Similar to our results, PCLV has been found to be the predominant ISV in A. aegypti in Australia, [25], Guadeloupe [23], South China [51], and Thailand [24]. Aedes aegypti originated in Africa [65]. There are two recognized subspecies of A. aegypti s.l.: 1) A. aegypti formosus restricted to Africa and 2) A. aegypti aegypti, found globally in tropical and subtropical regions typically in association with humans. Phylogenetic analyses of all mtDNA ND4 haplotypes reported to date for A. aegypti all support the hypothesis that A. aegypti populations from around the world consist of mosquitoes that arise from one of two matrilineages of African origin (reviewed in [66]). Moore et al. [66] further demonstrated this claim by sequencing ND4 haplotypes in 426 A. aegypti s.l. from Senegal (West Africa) and Kenya (East Africa) and finding all haplotypes found outside Africa matches two ancestral clades in Africa. When humans started living in groups and storing water, the larval breeding sites allowed for the A. aegypti mosquito to exploit the new niche [67] and for the females to adapt to the most available bloodmeal: human. This domesticated form of A. aegypti was likely introduced by the slave trade [65] from Africa into the Americas, from where it then spread to all other inhabited continents [68]. PCLV is highly prevalent in A. aegypti in all metavirome studies done so far (Australia, Asia, and America), and hence may have originated from the ancestral Aedes found in Africa and has evolved with the vector in different parts of the planet. ISVs and arboviruses show co-evolutionary relationship suggesting arboviruses could have been ISVs that through evolution acquired the ability to expand their host-range to vertebrates [42]. For example, in the order Bunyavirales, arthropod hosts have been constructed for all nodes of the bunyavirus tree [69], suggesting that arboviruses from this order may have evolved from ISVs. Similar examples can be found in other orders [42,7073]. Because ISVs are RNA viruses with implied high mutation rates, together with the strong evolutionary pressure exerted on A. aegypti to live in areas densely populated with humans and other peridomestic animals, the opportunity for host expansion is a possibility and has been previously suggested for genera like the hantaviruses [74].

The impact of PCLV on the A. aegypti lifecycle and vector competency requires further study. It has been reported that the presence of PCLV in the mosquito may inhibit the replication of some arboviruses. For example, dual infection with both PCLV and Cell-fusing agent virus in A. albopictus cell line As23 results in replication inhibition of two flaviviruses (ZIKV and DENV) and the bunyavirus La Crosse virus [75]. In contrast, a study using a pre-existing persistent PCLV infection had no major impact on the replication on DENV, ZIKV, the alphavirus Sindbis virus, or the rhabdovirus vesicular stomatitis virus [76]. The discrepancy found in studies using cell lines may be explained by the previous infection status of the cells used in the different studies, which points to the need to do studies in live mosquitoes.

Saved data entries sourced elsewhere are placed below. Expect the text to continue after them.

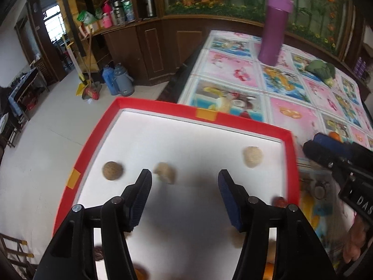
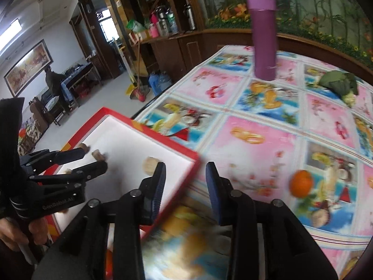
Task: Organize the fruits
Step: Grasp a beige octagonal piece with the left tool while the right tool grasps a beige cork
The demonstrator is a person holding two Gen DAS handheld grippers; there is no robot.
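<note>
Red-rimmed tray (image 1: 163, 108) holds three brown fruits (image 1: 253, 156) — left gripper (image 1: 185, 182) spread empty above; right gripper (image 2: 186, 175) spread, orange (image 2: 301, 183) at three o'clock.

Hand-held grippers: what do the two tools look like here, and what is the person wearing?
Both are black plastic linkage frames with silver pivot bolts. The left hand-held gripper has dark ribbed fingers with blue pads; seen from the right view, its body carries pale "GenRobot.AI" lettering. The right hand-held gripper matches, with blue pads; white letters "DAS" show on its body. A dark sleeve covers the left arm.

Right tool (image 2: 186, 172) gapes empty beside red tray (image 2: 149, 129); orange (image 2: 301, 183) apart.
</note>
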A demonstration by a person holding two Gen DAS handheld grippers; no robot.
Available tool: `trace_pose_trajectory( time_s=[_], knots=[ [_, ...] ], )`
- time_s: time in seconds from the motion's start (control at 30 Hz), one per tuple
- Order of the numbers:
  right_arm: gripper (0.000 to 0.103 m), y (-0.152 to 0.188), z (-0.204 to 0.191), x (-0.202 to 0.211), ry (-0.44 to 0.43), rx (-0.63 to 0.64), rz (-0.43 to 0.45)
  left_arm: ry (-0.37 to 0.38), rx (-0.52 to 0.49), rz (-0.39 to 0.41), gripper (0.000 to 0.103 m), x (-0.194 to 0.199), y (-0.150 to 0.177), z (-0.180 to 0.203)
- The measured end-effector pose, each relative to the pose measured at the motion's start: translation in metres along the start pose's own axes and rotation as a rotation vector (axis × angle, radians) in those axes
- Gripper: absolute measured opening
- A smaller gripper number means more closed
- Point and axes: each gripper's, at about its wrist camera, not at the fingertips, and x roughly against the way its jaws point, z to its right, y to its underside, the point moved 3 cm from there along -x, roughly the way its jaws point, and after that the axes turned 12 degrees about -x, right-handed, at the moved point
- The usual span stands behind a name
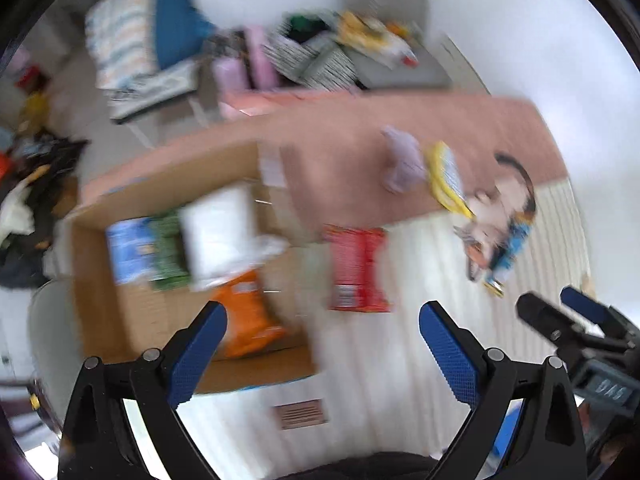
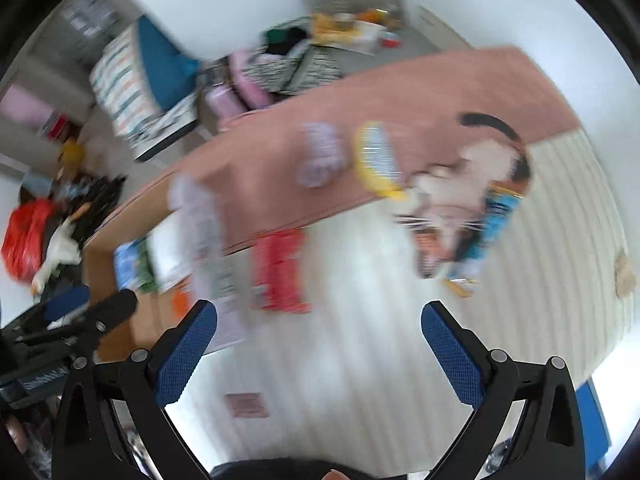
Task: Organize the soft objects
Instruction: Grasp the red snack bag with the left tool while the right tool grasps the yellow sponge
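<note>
Both views are motion-blurred. My left gripper (image 1: 323, 320) is open and empty above a cardboard box (image 1: 100, 300) that holds blue, green, white and orange (image 1: 248, 316) soft packs. A red pack (image 1: 357, 268) lies on the white striped bedding beside the box. A lilac soft item (image 1: 402, 160), a yellow-edged pack (image 1: 446, 178) and a cat-print item (image 1: 500, 224) lie farther off on the pink blanket. My right gripper (image 2: 319, 316) is open and empty, above the bedding near the red pack (image 2: 280, 276); the lilac item (image 2: 322, 154) and the yellow-edged pack (image 2: 378, 160) show beyond.
The pink blanket (image 1: 460, 120) crosses the bed. A striped pillow and blue cushion (image 1: 152, 32) stand at the back left. A grey chair with clutter (image 1: 380, 32) is behind. Dark clothes and a red bag (image 2: 28, 236) lie at the left.
</note>
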Motion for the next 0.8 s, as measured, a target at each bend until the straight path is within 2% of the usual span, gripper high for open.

There have been two studies looking at the effects of ISVs on vector competence for arboviruses using live mosquitoes, both associated with WNV in C. quinquefasciatus [34,77] but none on PCLV.

RNA-seq and RT-PCR show absence of alphaviruses and flaviviruses in the sample pools

The mosquito metagenomic analysis did not show the presence of any of the most common endemic or recently introduced arboviruses in Grenada. To confirm the absence of alphaviruses (Family: Togaviridae) including chikungunya virus and flaviviruses like ZIKV and DENV in the sample pools, nested RT-PCR was run using genus-level primers as indicated in S1 Table. For the alphaviruses, previously used primers targeting the highly conserved nsP4 coding region of alphavirus RNA was chosen as described previously [54]. No amplicons for alphaviruses were detected for any of the mosquito pools. PCR amplicons of the expected size obtained with the pan-flavivirus primers were sequenced showing the bands belong to ISV-flaviviruses. The detection of low abundance viruses is likely limited in metagenomic analysis by the stringent methods described above.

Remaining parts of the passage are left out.